Two contrasting records were broken in this year’s general election in the United Kingdom. They were the culmination of five exceptionally dramatic years in UK politics - and pose challenges for both main political parties as they prepare for the next five years. 

The first record is that more people voted to remove the government than ever before. Just 24 per cent backed the Conservatives, while 76 per cent voted for another party. The second record is that only 34 per cent backed Labour. This is the lowest share won by any party securing an overall majority in Parliament, however small – let alone a party winning a landslide in seats. Sir Keir Starmer, Britain’s new prime minister, leads a total of 412 members of parliament, a majority of 174 over the 238 MPs won by all the other parties together.

This was an emphatic rejection of Conservative rule after 14 years in power, but far from an enthusiastic endorsement of Labour. If it is possible to sum up the mood of the typical voter in a single word, then in 1997, when Tony Blair led Labour to a similarly majority in Parliament, their emotion was optimism. This year it is relief. 

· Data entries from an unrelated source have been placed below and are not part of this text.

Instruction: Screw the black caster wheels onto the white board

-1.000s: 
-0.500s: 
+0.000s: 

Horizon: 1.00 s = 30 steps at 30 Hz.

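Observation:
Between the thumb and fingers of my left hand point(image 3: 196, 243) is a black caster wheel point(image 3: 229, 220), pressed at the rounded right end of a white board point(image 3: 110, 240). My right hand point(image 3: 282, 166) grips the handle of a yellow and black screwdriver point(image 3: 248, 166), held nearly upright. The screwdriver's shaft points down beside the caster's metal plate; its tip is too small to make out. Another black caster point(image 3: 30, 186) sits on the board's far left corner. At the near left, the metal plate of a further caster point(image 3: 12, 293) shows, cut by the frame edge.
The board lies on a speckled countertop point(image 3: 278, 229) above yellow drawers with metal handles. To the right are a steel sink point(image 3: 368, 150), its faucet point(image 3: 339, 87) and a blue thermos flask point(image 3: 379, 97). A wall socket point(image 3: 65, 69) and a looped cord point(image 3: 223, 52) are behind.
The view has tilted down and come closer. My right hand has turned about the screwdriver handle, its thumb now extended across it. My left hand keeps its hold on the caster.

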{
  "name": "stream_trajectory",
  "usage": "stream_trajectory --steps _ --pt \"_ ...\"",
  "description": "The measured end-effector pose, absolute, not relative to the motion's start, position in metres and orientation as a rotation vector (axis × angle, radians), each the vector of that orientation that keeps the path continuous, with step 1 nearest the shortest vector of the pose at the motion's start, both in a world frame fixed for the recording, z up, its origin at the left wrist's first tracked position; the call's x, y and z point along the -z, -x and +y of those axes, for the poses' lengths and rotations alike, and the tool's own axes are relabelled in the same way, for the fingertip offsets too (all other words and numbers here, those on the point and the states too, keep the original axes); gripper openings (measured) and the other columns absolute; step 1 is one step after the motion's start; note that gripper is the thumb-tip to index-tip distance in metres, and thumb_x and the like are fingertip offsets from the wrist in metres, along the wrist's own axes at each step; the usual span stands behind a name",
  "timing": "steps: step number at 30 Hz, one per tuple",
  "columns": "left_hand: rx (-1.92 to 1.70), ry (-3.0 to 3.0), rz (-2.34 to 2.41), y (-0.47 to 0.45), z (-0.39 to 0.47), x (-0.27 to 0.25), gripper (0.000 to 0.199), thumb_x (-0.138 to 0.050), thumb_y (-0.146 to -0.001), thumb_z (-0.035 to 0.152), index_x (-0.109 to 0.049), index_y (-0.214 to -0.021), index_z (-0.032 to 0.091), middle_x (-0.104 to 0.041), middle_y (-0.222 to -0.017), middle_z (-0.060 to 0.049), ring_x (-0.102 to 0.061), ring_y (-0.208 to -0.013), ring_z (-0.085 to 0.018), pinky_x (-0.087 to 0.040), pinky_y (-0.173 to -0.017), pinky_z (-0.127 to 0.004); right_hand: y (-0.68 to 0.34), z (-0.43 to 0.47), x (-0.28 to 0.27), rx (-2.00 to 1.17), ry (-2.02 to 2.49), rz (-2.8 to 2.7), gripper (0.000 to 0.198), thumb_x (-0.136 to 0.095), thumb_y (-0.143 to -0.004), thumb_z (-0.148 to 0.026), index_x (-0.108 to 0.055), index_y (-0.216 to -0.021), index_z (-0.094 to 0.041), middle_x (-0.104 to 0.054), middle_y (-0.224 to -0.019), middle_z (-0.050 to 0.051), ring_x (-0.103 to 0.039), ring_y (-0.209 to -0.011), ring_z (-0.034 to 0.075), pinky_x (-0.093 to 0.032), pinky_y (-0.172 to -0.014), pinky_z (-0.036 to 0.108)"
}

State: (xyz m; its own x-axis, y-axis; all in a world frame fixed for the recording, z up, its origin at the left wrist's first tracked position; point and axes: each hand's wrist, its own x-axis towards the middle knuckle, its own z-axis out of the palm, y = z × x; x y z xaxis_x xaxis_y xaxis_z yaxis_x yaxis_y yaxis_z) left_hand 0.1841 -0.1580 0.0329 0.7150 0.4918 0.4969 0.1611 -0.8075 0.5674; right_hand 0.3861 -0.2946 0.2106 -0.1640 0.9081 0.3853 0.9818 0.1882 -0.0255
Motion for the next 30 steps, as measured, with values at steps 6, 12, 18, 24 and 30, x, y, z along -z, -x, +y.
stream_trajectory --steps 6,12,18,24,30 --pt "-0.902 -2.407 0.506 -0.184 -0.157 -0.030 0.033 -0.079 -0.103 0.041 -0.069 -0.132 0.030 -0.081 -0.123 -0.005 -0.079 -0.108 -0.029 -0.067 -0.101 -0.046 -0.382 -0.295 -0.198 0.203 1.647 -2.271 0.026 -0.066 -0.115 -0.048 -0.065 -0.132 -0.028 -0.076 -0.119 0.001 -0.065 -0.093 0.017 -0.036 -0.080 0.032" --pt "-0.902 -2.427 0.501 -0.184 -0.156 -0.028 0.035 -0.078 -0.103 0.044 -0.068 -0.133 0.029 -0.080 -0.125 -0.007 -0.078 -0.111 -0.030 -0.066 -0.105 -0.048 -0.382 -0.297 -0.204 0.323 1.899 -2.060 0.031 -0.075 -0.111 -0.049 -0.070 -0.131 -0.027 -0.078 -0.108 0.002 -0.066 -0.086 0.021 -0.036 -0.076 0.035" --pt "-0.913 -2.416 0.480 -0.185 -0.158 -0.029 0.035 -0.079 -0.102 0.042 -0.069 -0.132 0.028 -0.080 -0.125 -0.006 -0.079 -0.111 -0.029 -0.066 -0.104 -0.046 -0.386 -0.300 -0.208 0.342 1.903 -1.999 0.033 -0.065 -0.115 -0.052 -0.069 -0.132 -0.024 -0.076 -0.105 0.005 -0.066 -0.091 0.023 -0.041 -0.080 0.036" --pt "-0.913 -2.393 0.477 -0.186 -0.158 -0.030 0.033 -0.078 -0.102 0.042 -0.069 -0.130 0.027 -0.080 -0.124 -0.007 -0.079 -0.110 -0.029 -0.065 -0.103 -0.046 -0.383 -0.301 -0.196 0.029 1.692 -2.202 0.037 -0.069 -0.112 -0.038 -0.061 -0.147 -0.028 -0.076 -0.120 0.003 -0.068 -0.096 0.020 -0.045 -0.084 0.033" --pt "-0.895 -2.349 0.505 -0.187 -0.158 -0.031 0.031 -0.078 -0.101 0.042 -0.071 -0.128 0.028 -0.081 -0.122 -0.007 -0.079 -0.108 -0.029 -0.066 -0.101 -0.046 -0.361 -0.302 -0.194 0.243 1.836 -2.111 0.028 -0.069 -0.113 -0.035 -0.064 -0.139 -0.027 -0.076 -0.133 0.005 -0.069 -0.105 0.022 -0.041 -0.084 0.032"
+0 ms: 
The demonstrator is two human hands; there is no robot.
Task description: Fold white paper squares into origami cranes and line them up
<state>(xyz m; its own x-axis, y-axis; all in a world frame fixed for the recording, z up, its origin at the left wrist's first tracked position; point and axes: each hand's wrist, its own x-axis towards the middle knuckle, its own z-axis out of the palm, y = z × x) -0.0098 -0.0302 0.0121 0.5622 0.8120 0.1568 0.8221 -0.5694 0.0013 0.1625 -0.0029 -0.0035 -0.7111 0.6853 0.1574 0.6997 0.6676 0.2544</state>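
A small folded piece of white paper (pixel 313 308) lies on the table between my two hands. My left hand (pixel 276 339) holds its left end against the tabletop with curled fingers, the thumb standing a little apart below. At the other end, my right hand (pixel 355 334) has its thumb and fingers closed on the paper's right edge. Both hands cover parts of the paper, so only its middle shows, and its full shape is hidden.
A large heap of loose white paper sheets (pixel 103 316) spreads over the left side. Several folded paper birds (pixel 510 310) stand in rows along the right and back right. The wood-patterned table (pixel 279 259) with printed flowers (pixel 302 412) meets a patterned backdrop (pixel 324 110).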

Almost everything that could go wrong for the Conservatives did go wrong. Its story is one of instability and failure: five prime ministers in eight years, the highest taxes for more than 70 years, soaring immigration, an economy weighed down by Brexit. The outcome was that the party’s vote collapsed from 44 per cent in 2019 to just 24 per cent. But by far the biggest beneficiary was the right-wing Reform Party, which won 14 per cent, 12 up from its predecessor, the Brexit Party, five years ago. Parties to the left of the Tories made smaller gains: Labour up two points, the Liberal Democrats up one, the Greens up four.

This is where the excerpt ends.